▶ Activity: When the line containing "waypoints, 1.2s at" is found in the data below, copy it and each line after it through the line containing "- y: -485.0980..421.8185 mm", exactly and with no others.

(Dataset excerpts)
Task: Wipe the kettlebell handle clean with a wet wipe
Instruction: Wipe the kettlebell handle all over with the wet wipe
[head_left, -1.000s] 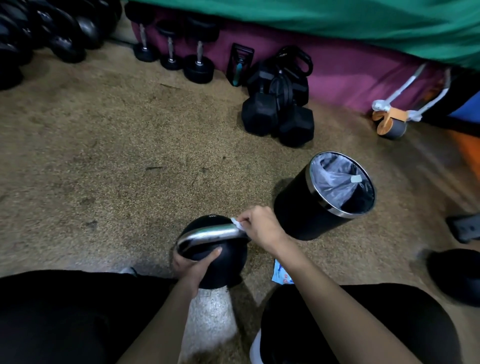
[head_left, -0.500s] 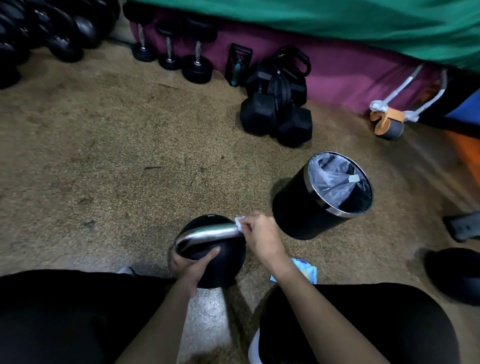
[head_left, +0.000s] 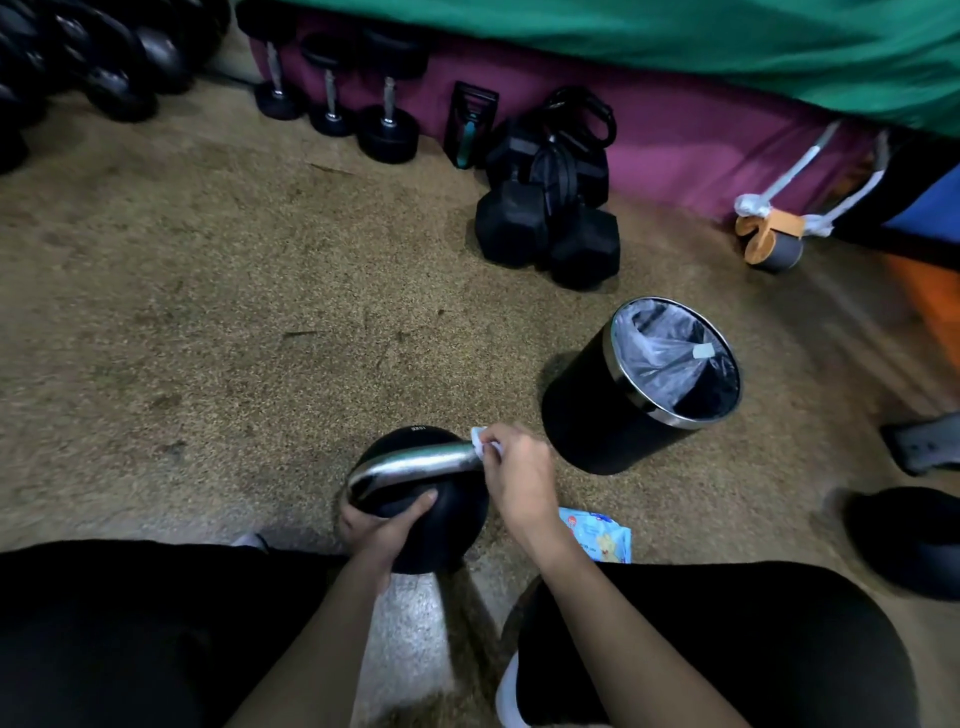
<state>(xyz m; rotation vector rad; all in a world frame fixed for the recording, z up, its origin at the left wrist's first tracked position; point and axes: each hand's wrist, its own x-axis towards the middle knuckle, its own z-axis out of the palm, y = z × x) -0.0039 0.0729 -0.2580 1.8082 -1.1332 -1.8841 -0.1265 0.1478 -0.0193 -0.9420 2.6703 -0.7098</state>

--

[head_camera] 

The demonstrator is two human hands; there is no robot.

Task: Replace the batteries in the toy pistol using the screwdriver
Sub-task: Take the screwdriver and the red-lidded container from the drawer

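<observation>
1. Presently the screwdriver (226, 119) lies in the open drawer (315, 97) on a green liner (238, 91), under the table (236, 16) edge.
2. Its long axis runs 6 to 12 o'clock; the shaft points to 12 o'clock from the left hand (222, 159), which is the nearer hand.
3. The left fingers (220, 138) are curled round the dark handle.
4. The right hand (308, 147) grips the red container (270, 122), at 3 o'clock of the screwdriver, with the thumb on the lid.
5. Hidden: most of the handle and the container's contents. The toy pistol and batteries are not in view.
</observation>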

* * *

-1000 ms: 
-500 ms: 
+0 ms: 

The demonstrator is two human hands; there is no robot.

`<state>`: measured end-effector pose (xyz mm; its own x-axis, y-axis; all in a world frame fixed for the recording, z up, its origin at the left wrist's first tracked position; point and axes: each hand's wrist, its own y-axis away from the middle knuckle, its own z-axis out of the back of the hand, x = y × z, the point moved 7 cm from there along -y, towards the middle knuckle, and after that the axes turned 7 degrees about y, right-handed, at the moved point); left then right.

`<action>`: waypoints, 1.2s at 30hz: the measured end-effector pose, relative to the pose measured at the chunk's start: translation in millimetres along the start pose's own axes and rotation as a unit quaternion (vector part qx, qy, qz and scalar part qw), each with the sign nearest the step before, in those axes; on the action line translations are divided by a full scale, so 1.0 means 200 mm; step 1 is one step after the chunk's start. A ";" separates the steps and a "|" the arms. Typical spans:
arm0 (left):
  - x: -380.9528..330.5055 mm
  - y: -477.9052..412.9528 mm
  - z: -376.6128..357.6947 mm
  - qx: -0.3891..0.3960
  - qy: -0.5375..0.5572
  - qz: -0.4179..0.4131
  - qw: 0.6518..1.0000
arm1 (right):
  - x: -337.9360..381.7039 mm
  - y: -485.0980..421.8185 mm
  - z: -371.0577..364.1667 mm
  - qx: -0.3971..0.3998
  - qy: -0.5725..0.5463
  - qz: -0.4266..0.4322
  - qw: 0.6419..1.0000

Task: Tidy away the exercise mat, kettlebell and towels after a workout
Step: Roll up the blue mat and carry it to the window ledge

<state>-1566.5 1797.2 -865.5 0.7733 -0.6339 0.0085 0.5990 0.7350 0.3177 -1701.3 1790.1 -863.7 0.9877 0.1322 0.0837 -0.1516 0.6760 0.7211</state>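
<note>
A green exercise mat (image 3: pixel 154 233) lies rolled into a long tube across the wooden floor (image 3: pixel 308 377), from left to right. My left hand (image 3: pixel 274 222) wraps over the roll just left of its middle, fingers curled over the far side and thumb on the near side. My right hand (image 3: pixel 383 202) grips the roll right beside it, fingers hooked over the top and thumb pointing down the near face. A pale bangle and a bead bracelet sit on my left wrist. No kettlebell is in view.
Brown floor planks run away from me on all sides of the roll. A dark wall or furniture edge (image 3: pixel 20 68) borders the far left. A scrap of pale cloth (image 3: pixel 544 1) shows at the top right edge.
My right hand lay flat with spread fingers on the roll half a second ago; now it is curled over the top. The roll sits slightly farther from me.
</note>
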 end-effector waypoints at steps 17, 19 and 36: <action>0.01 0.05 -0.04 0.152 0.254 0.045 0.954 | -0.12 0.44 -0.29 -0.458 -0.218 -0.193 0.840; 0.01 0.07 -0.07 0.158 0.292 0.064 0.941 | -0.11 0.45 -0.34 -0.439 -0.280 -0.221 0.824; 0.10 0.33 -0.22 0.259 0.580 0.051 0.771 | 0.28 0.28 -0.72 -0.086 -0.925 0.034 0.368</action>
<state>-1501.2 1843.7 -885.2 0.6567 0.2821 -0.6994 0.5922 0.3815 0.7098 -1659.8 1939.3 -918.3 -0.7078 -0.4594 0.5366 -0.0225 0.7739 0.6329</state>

▶ Completed exercise:
`<action>`: waypoints, 1.2s at 30hz: the measured end-effector pose, relative to the pose measured at the chunk's start: translation in millimetres along the start pose's own axes and rotation as a unit quaternion (vector part qx, qy, qz and scalar part qw), each with the sign nearest the step before, in those axes; on the action line translations are divided by a full scale, so 1.0 means 200 mm; step 1 is one step after the chunk's start. A ";" separates the steps and a "|" the arms. Typical spans:
arm0 (left):
  - x: -380.9528..330.5055 mm
  - y: -477.9052..412.9528 mm
  - z: -376.6128..357.6947 mm
  - qx: -0.3891..0.3960
  - qy: -0.5375..0.5572
  - qz: -0.4179..0.4131
  - qw: 0.6518..1.0000
arm1 (right):
  - x: -337.9360..381.7039 mm
  - y: -485.0980..421.8185 mm

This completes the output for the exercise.